Réalisé par Benoît Toulemonde et Didier Varrod, le film revient sur un parcours riche en rebondissements de la maison créée en 1996. Trois épisodes à découvrir dès mercredi sur YouTube.

Jacques Higelin trouva le nom tôt Ou tard pour baptiser ce label musical indépendant né en 1996, maison des Vincent Delerm, Shaka Ponk ou Vianney, qui se raconte dans un documentaire, La belle histoire.

L’attrait de cette marque ne se dément pas au fil des années. «Je fais de la musique, comment fait-on pour signer chez tôt Ou tard ?» lance ainsi un jeune homme dans le public à l’avant-première dans un cinéma parisien des trois épisodes de 35 minutes chacun, qui seront mis en accès libre dès mercredi sur YouTube. «Je vais te donner mon mail», lui répond dans un sourire Vincent Frèrebeau, patron du label.
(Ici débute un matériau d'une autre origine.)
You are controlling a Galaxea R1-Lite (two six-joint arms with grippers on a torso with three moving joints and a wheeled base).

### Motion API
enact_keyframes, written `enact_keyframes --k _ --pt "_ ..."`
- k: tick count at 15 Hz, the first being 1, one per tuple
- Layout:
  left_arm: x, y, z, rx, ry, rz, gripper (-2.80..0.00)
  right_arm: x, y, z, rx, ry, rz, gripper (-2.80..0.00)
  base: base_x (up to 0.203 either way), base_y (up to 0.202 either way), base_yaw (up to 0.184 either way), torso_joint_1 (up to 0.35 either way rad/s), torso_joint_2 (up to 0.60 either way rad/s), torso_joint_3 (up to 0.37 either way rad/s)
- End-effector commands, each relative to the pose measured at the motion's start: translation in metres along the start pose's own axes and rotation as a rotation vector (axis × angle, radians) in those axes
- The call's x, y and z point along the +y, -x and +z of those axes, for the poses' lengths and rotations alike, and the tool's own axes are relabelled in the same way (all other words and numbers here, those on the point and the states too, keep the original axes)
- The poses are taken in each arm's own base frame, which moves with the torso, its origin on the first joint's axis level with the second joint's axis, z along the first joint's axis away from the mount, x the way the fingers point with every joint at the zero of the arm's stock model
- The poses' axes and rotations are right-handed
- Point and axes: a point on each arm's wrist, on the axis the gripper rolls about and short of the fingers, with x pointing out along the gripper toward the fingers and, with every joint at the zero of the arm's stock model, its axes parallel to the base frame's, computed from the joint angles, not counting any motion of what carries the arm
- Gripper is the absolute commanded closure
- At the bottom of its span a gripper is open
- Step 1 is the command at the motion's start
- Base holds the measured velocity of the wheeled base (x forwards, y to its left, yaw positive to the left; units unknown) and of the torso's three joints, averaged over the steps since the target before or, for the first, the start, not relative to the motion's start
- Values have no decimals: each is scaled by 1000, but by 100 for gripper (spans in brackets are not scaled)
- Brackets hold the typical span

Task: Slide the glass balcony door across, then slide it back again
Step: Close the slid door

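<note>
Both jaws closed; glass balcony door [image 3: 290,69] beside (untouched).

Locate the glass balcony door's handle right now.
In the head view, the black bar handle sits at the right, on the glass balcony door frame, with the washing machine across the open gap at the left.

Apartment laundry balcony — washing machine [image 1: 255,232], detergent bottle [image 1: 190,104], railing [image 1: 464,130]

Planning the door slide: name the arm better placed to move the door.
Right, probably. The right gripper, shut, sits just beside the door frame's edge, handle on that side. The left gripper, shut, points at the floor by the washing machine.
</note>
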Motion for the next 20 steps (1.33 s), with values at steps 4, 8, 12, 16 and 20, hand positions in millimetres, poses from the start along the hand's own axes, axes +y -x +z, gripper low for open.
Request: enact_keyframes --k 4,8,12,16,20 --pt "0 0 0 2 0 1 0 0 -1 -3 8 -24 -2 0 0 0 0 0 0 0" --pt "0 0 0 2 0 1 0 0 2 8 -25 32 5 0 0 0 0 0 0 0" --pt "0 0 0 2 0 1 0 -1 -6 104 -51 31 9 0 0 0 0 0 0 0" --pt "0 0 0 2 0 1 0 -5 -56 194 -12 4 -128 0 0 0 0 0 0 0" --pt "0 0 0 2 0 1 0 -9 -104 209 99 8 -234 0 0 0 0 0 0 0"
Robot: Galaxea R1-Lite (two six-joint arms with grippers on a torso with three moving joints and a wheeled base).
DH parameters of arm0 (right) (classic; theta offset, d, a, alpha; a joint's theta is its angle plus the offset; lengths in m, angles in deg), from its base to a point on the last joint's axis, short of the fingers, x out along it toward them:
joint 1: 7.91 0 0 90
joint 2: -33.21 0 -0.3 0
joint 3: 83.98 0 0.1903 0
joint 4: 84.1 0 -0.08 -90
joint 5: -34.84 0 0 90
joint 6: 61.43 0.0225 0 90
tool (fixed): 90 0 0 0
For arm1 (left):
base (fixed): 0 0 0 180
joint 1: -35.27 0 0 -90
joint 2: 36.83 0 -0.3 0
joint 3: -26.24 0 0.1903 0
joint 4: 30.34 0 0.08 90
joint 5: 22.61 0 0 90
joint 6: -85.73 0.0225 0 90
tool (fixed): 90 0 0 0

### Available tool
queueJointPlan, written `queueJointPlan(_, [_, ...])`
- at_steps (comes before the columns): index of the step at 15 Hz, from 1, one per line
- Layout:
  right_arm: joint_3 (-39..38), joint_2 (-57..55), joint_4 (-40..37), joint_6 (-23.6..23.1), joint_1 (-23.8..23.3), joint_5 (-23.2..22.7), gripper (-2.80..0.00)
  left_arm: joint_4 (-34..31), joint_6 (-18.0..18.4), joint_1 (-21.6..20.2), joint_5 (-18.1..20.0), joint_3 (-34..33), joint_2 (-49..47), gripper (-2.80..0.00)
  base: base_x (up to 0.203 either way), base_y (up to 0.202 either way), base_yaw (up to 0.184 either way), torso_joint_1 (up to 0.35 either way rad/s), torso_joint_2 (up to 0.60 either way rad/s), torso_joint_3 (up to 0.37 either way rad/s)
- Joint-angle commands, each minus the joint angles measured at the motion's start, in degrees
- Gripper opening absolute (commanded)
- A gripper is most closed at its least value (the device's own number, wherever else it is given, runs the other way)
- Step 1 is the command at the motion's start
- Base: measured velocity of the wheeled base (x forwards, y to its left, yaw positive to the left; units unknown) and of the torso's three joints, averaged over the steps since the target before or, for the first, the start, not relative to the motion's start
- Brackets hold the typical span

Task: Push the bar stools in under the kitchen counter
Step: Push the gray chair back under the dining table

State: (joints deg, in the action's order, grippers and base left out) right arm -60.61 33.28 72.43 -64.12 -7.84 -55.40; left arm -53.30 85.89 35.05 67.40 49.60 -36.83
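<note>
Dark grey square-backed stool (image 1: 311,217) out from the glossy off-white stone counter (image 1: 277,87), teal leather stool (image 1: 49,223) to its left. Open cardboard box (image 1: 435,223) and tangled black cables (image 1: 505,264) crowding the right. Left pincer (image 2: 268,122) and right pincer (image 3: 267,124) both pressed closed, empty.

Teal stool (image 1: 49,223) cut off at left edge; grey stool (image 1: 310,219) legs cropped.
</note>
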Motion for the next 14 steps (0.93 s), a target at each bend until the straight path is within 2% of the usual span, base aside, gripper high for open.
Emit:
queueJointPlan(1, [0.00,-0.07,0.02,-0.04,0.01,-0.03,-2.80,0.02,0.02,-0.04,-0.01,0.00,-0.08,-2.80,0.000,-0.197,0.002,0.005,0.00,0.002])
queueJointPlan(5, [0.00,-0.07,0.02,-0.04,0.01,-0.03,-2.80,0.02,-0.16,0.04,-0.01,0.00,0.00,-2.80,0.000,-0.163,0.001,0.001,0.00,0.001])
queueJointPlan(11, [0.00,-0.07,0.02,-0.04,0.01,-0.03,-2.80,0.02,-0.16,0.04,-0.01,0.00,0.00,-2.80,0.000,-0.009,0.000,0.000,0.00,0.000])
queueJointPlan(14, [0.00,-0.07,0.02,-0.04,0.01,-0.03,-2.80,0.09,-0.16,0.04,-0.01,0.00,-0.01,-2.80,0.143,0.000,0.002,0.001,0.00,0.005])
La belle histoire, documentaire réalisé par Benoît Toulemonde et Didier Varrod, revient sur un parcours riche en rebondissements. C’est le morceau New soul (2007) de Yael Naim, devenu viral car support d’une publicité pour Apple, qui sauve le navire du naufrage financier à une époque où les ventes physiques s’écroulent (CD, vinyle), alors que les plateformes musicales ne sont pas encore installées. «Magique, on s’est retrouvés N°1 aux USA en quelques jours, j’ai fondu en larmes, la pression était telle», souffle Vincent Frèrebeau dans le troisième épisode.

Le label connait aussi ses heures sombres avec la disparition de la chanteuse Lhasa, à 37 ans, des suites d’un cancer du sein. «Elle est dans ton âme, je l’entends rire», confie Vincent Frèrebeau. Mais, au-delà des musiques ouvertes sur le monde de Yael Naim (chansons en anglais, français ou hébreu) et de Lhasa (anglais, français, espagnol), tôt Ou tard fut pendant longtemps le QG de la nouvelle chanson française avec Thomas Fersen, Mathieu Boogaerts et Vincent Delerm. L’expression tôt Ou tard colle particulièrement à ce dernier, qui attendra «presque deux ans», avant de signer, Vincent Frèrebeau souhaitant que l’artiste arrive à maturité. Le succès sera au rendez-vous avec son premier album en 2002. Aujourd’hui, c’est Vianney qui joue ce rôle de locomotive.

Le groupe Shaka Ponk, aux concerts furieux, dénote parmi le profil de gendre idéal des chanteurs précédemment cités. Ses membres racontent comment, au départ dubitatifs, ils intègrent le label après une rencontre avec Vincent Frèrebeau. Qui a «sauté sur son bureau en jouant de la guitare avec une raquette, il a même saigné du nez» se souvient le chanteur Frah. C’était le groupe que tôt Ou tard attendait pour se diversifier avec la société de production de spectacles Zouave.